# What is needed
Copy out again, unchanged, the listing below from the line that has "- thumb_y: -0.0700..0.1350" through the line that has "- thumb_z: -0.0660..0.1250".

==*==

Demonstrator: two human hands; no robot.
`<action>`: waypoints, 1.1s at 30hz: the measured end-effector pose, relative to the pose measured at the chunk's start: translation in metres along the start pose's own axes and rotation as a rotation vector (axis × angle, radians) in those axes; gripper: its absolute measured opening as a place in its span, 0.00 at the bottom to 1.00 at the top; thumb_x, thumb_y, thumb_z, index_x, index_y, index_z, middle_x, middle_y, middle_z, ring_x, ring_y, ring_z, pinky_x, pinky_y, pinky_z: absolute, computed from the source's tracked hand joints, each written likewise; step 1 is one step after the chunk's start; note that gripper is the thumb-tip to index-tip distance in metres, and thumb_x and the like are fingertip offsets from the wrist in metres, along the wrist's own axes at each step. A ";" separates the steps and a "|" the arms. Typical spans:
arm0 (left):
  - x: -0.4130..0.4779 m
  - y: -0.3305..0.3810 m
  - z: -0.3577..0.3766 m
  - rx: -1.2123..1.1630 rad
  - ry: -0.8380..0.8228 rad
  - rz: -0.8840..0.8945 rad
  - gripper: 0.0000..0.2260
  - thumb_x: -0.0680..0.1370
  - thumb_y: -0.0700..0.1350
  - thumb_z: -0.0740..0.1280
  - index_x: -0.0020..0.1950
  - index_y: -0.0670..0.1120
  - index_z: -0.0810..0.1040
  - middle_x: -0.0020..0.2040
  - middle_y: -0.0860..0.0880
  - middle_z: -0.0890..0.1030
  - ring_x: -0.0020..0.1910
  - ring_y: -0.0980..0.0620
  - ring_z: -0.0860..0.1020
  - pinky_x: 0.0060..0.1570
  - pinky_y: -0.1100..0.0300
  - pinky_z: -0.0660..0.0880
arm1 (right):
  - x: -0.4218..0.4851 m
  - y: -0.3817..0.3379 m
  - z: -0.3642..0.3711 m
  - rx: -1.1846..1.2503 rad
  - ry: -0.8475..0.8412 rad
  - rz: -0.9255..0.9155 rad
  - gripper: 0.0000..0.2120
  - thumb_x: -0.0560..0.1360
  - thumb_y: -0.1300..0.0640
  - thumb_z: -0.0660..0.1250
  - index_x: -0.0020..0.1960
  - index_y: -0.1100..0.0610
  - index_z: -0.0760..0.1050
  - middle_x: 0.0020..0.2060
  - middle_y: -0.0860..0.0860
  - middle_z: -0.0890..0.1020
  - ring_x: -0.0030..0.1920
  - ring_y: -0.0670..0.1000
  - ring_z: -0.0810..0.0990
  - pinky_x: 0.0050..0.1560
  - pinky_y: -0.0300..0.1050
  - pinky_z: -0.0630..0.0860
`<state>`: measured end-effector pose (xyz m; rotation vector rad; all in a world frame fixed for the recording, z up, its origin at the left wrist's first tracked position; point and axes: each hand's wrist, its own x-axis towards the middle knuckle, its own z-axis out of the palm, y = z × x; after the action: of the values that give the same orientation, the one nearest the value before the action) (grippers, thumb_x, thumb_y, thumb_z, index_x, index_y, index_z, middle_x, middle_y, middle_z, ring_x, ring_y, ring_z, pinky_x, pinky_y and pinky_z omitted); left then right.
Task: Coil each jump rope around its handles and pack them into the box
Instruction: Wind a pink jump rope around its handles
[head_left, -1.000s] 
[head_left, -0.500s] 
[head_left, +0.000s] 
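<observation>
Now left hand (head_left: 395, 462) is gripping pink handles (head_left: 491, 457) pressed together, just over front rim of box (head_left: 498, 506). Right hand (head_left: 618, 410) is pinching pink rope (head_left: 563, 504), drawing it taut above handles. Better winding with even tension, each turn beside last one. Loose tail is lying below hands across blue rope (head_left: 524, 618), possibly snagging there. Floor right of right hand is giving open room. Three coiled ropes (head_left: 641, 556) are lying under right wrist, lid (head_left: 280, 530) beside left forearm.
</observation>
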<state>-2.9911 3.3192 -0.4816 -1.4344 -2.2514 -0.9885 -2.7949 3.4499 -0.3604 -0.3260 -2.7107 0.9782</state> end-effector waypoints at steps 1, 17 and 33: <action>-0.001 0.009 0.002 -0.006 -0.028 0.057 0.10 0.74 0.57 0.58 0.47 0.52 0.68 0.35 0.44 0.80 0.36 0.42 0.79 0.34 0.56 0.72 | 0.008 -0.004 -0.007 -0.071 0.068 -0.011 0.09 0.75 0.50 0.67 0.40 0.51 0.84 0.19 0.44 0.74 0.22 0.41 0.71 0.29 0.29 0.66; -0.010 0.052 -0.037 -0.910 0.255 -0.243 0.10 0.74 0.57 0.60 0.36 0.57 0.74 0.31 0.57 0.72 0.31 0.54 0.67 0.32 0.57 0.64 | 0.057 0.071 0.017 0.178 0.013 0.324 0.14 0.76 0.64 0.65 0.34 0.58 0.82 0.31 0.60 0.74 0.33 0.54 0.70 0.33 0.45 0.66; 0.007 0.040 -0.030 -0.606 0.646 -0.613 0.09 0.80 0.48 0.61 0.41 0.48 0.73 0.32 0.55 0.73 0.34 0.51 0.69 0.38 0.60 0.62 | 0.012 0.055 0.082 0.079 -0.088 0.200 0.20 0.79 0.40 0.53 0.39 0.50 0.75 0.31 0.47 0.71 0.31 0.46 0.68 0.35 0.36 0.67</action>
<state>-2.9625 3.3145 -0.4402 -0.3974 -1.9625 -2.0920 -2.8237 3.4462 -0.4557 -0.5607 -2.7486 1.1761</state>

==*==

# Solution
  - thumb_y: -0.0700..0.1350
  - thumb_z: -0.0740..0.1280
  - index_x: -0.0020..0.1950
  - index_y: -0.0670..0.1120
  - index_z: -0.0810..0.1040
  - middle_x: -0.0020..0.2040
  - middle_y: -0.0860..0.0880
  - middle_z: -0.0890..0.1030
  - ring_x: -0.0020..0.1910
  - ring_y: -0.0980..0.0620
  - ring_z: -0.0860..0.1020
  - pinky_x: 0.0060..0.1570
  - pinky_y: -0.1100..0.0300
  - pinky_z: -0.0660..0.0880
arm1 (right):
  - x: -0.4218..0.4851 m
  - y: -0.3817..0.3379 m
  - z: -0.3642..0.3711 m
  - rx: -1.1846..1.2503 rad
  - ry: -0.8475..0.8412 rad
  - rz: -0.9255..0.9155 rad
  - gripper: 0.0000..0.2120
  - thumb_x: -0.0560..0.1360
  - thumb_y: -0.1300..0.0640
  - thumb_z: -0.0660..0.1250

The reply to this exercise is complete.